Если не считать лестницы и частных апартаментов, занимаемых миссис Гэмп, весь дом Полли Свидлпайпа представлял собой одно большое птичье гнездо. Бойцовые петухи жили на кухне; фазаны усыпали чердак яркими золотистыми перьями; бентамки сидели в погребе на насесте; совы завладели спальней; а в цирюльне щебетала и чирикала всякая мелюзга птичьей породы. Лестница была отведена под кроликов. Там, в клетках всех видов, сортов и размеров, сколоченных из чайных ящиков, комодных ящиков, старых упаковочных ящиков, они размножались с поразительной быстротой и вносили свою долю в тот сложный аромат, который совершенно беспристрастно, невзирая на лица, ударял в нос всякому вступавшему в общедоступную цирюльню Свидлпайпа.
Однако, несмотря на все это, к нему заглядывали очень многие, особенно в воскресенье утром, перед церковной службой. Даже архиепископы бреются, или, вернее, их бреют, по воскресеньям; но щетина не перестает расти после субботней полуночи и на подбородках простых ремесленников, которые, не имея средств нанимать камердинеров помесячно, нанимают их сдельно и платят им — о нечестивая медь! — грязными пенсами. Полли Свидлпайп, по грехам своим, брил кого угодно за один пенни и стриг желающих за два пенса с головы, и в качестве одинокого холостяка, имеющего кое-какие доходы по птичьей части, довольно удачно сводил концы с концами.

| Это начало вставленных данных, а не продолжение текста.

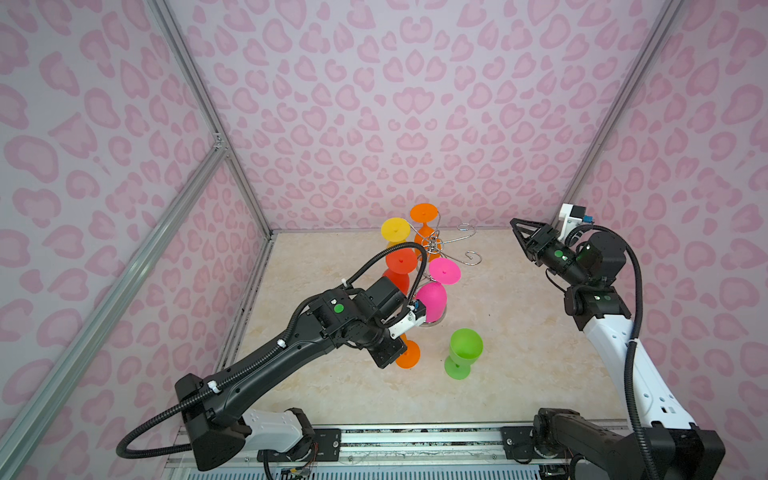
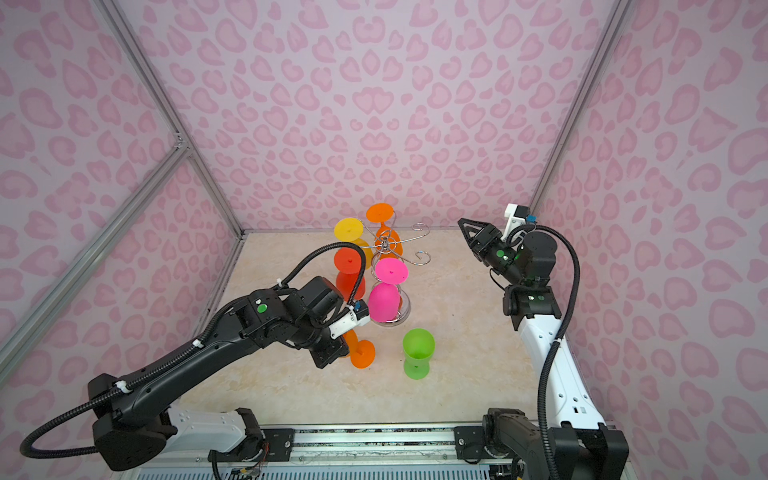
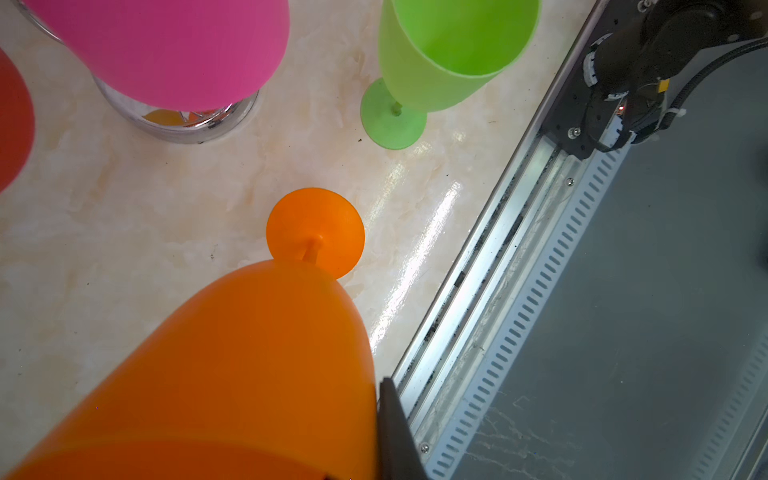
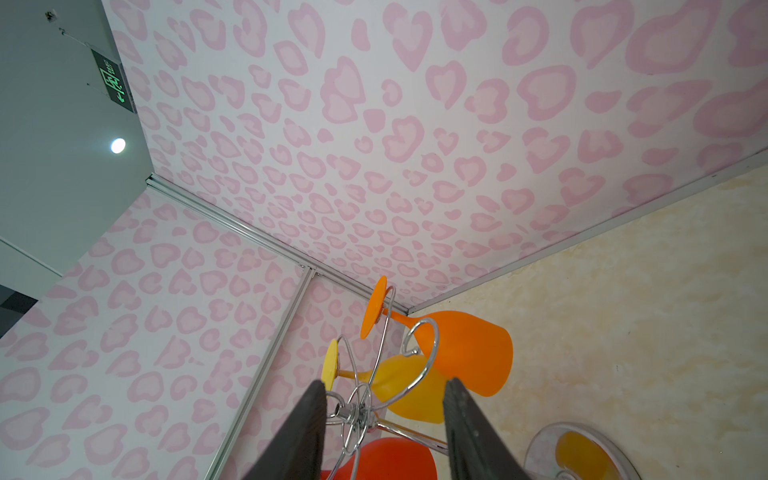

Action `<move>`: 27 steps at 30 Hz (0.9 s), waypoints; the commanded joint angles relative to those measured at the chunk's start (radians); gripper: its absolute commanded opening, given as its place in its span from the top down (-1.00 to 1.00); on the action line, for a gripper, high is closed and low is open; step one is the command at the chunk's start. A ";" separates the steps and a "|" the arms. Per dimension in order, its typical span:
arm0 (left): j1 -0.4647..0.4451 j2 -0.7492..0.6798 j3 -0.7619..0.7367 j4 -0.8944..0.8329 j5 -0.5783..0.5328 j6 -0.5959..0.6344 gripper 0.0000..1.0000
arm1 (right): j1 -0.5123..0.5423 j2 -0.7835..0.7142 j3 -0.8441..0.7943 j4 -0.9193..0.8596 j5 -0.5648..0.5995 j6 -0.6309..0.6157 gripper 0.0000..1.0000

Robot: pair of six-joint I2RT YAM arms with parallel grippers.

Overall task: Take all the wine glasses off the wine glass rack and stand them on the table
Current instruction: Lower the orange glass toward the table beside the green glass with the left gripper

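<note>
- Your left end effector (image 3: 380, 411) grips the orange wine glass (image 3: 257, 365), foot tilted down toward the surface's (image 1: 519, 353) front edge, seemingly for setting down.
- The rack (image 1: 432, 243): by the back edge.
- Your right end effector (image 4: 385, 384): half-open, empty.

From high over the near edge, both top views look down toward the far wall, sharing the table (image 1: 519, 332) and rack (image 1: 432, 243). The left wrist camera sits close over an orange glass (image 3: 249, 365); the right wrist camera faces the far-left corner past the rack
</note>
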 commanded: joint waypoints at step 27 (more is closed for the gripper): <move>-0.078 0.091 -0.044 -0.021 -0.132 -0.095 0.96 | -0.017 -0.019 -0.046 -0.036 0.005 -0.041 0.07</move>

Это был тщедушный человечек средних лет, с холодной и липкой правой рукой, вечно пахнущей мылом для бритья,— даже кролики и птицы не могли отбить этого запаха. В повадках Полли было что-то птичье, но не соколиное или орлиное, а более сродное воробью, который вьет гнезда в печных трубах и любит общество человека. Однако он не отличался задором, как воробей, а был, наоборот, смирен, как голубь. Походка у него была с развальцей, и этим он тоже слегка напоминал голубя, как и некоторой монотонностью речи, похожей на голубиное воркование. Полли был очень любопытен, и когда он стоял вечером в дверях своей цирюльни и наблюдал за соседями, склонив голову набок и лукаво прищурив один глаз, то чуть-чуть смахивал на ворона. Однако злости в нем было не больше, чем в зяблике. К счастью, все эти орнитологические свойства, не доходя до крайности, умерялись, смягчались, растворялись и прикрывались ремеслом цирюльника, так же как его лысая голова, похожая на голову бритой сороки, прикрывалась черным кудрявым париком, разделенным сбоку пробором и обнажавшим лоб почти до самой маковки, что должно было бы указывать на колоссальные умственные способности.